Calories(Per Serving): 247 Kcal


  • 1/2 cup hoisin sauce
  • 1/4 cup reduced-sodium soy sauce
  • 2 tablespoons rice vinegar
  • 2 teaspoons sesame oil
  • 1 tablespoon extra-virgin olive oil
  • 2 pounds ground chicken breast
  • 1 small bunch green onions
  • 1 tablespoon freshly grated ginger
  • 2 cloves garlic
  • 8 ounces baby Bella cremini mushrooms
  • 1 1/2 cup grated carrots
  • 1/2 teaspoon red pepper flakes
  • 2 cans water chestnuts
  • 2 heads butter lettuce


  1. Lightly coat a larger slow cooker with nonstick spray. In a small bowl, stir together the hoisin, soy sauce, rice vinegar, and sesame oil.

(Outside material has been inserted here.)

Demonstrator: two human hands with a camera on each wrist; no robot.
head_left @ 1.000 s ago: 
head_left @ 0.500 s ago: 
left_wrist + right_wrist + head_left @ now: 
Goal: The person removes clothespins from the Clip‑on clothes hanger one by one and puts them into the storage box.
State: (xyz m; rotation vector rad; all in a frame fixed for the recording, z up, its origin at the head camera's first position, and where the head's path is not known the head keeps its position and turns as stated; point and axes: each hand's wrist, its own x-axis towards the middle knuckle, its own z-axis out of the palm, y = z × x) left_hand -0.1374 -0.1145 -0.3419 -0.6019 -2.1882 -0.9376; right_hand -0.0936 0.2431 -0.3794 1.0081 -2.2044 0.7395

Set aside.
  2. Heat the olive oil in a large skillet. Add the chicken and brown the meat, breaking it into small pieces. Continue cooking until no longer pink, about 4 to 6 minutes.
  3. Stir in the green onions, ginger, and garlic. Cook 30 additional seconds.
  4. Transfer the meat mixture to the slow cooker. Stir in the chopped mushrooms, carrots, red pepper flakes, and sauce. Cover and cook for few minutes until the mixture is thickened and the chicken is ultra tender. (Do not be tempted to cook on HIGH, as the chicken will become tough.)
  5. Stir in the water chestnuts and green parts of the green onions.
  6. To serve, separate the butter lettuce leaves and fill with the chicken mixture. Enjoy hot!